Thanks for these videos, when i first started using this chemistry battery/cells it was almost impossible to find the correct charging parameters. As we say in Jamaica, respect brother.

This is a very good and valuable test! It shows a LFP cell can already be overcharged at 3.4V if you charge too long and with too little current. If you charge only to 3.4 and let it absorb its probably less stress for the cell. If you charge to 3.5 with a cutoff current high enough (about 0.02C) the cell will be fine but if you keep charging until 0.00xC you will most likely overcharge and damage the cell already a bit. A Voc (open circuit voltage) of 3.5 is already massive overcharging for one cell! You are more on the safe side with 3.4 or even 3.35V with absorption.

This sort of stuff is fascinating to me even though I don't have any of this equipment and likely never will. You are doing things at a level of detail I don't think anyone else is on KZbin. Great stuff!

You might want to do a test with different chrage currents...charging with a high current to 3.4V without a CV absorption afterwards, might only give you 60% or 70% SOC. I appreciate your videos a lot! Thanks!

Great work Andy. We’ve just been away in our caravan for a full month, where I typically charge to about 3.48v with no absorption time, using a Morningstar MPPT solar controller. We use the battery for everything if solar conditions are good- lighting, Sat Tv, fridge, microwave, air fryer, induction cooking, A/C reverse cycle heating, (a 2.5kW Panasonic inverter split system), electric blanket on a cold night, and even hot water for washing up and showers. I only use LP gas for cooking and hot water if solar conditions are not great, or if the conventional oven is needed. (I bought my 4 x 400 Ah cells, and assembled my system in 2015.) As it’s in a caravan, and we are not using it to live in full time, it hasn’t done a huge number of full cycles, probably equivalent to a hundred and fifty or so. I did a discharge test on our last day away this trip, and found no evidence of degradation whatsoever even taking it down to just 10% SoC according to the Victron meter (360 Ah out of a 400Ah battery, of 4x Winston cells.) Battery voltage was still great on all four cells, and nicely balanced.

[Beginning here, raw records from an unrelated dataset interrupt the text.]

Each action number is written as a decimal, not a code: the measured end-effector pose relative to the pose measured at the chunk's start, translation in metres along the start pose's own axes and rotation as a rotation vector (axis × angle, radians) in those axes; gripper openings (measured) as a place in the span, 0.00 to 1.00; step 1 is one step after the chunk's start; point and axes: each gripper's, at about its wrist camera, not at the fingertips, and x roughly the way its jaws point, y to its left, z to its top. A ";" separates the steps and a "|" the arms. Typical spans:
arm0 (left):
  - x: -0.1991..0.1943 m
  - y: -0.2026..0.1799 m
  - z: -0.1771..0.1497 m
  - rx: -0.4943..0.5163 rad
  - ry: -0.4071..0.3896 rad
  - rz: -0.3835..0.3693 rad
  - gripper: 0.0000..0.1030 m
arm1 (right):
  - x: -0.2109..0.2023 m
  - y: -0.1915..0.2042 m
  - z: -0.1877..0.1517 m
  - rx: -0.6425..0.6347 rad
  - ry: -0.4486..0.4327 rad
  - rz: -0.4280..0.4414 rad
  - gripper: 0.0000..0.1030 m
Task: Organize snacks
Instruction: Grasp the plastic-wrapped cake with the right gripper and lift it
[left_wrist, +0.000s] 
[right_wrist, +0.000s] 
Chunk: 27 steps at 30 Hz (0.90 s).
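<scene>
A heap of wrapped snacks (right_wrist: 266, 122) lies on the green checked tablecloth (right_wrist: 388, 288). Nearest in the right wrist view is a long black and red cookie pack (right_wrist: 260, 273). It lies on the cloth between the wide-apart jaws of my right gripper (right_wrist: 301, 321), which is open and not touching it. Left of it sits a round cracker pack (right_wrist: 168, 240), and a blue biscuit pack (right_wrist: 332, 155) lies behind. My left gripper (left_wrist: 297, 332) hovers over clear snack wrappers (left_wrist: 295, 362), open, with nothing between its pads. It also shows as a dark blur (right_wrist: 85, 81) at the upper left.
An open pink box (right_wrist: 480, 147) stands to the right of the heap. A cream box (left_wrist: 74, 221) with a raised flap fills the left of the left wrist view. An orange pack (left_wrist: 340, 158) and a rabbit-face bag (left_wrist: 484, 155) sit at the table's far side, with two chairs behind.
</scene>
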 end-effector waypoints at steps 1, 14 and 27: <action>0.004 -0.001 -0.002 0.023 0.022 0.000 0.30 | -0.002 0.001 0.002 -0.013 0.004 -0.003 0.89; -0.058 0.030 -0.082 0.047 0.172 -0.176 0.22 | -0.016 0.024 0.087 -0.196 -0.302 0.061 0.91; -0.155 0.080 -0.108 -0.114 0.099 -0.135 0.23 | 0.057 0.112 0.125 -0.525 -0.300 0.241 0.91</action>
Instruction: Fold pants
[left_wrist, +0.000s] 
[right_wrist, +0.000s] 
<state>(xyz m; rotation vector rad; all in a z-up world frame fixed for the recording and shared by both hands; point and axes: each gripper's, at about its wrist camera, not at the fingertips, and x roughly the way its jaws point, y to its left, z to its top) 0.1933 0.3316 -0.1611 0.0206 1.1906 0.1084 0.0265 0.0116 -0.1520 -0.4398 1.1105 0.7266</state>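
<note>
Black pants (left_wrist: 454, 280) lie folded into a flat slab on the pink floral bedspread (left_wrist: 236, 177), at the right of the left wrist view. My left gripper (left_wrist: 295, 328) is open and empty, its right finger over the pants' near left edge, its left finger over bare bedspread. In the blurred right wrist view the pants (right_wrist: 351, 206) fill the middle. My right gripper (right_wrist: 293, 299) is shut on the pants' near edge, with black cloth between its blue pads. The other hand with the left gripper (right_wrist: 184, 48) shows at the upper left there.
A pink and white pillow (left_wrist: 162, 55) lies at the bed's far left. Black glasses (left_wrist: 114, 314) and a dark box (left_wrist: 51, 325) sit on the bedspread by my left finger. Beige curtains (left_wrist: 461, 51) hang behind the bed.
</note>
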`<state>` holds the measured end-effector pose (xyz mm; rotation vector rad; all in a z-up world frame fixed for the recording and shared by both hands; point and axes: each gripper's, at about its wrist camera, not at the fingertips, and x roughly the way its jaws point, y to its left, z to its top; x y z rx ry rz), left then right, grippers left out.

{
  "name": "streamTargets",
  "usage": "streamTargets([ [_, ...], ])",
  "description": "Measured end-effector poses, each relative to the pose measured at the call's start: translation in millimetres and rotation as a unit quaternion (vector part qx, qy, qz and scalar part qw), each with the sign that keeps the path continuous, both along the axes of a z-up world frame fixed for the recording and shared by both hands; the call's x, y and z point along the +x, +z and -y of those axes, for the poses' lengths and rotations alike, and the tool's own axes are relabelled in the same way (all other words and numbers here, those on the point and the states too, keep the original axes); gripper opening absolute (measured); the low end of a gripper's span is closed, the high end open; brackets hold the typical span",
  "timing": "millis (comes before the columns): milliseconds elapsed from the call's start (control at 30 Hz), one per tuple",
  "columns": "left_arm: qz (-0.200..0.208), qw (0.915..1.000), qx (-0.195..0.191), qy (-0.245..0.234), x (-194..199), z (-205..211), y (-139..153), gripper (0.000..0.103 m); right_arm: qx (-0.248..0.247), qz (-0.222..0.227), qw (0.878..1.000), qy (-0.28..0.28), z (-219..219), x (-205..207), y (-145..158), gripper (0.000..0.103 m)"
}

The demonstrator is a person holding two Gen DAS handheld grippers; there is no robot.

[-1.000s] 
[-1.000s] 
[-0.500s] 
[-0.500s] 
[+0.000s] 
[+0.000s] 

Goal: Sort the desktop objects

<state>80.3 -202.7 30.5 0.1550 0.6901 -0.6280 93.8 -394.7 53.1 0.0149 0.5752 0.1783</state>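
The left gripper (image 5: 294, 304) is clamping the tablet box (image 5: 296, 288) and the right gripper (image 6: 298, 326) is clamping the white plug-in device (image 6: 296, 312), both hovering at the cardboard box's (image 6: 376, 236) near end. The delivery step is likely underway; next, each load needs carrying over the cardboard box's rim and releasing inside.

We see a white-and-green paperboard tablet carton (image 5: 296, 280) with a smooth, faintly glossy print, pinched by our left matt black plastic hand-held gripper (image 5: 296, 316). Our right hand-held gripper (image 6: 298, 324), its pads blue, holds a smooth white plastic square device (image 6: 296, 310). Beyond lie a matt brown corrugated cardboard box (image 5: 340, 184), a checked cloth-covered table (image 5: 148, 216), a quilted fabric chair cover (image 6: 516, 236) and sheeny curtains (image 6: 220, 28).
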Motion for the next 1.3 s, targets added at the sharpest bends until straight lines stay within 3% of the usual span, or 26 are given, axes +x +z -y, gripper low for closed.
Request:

very intresting and lots of time to do the test.. One thing I think we forget sometime is most of the time you are not discharging to 2.5 per cell.. many people try to have enough capacity to power everything to where the discharge is only to 80 or 70% at lowest.. When are not having to recharge from 0 to 100% all the time the time to charge become less in theory.. one your 3.4 v test and 4 hrs abs time if you are only down to 3.2 or 3.0 v then recharge and abs time is lower.. This test has opened a lot of eyes i am sure on how to keep your cell going longer with less deteration.. THANKS mate..

Hope it comes a new clip soon;) I enjoy too see your clips not only for solar stuff but your seens of humor and your german english ;)👍 Every time I see a new post from you I put on the coffee and chocolate, big blanket and lay down on the sofa. I really enjoy and learn from you sir 👍😉 Best regards Morten from Norway 🇳🇴

Brilliant information. Thank you for putting your time and effort into making this video.

Great great info. This is EXACTLY what I've been curious about since you started messing with your Victron all those months ago! Can't wait to see more testing.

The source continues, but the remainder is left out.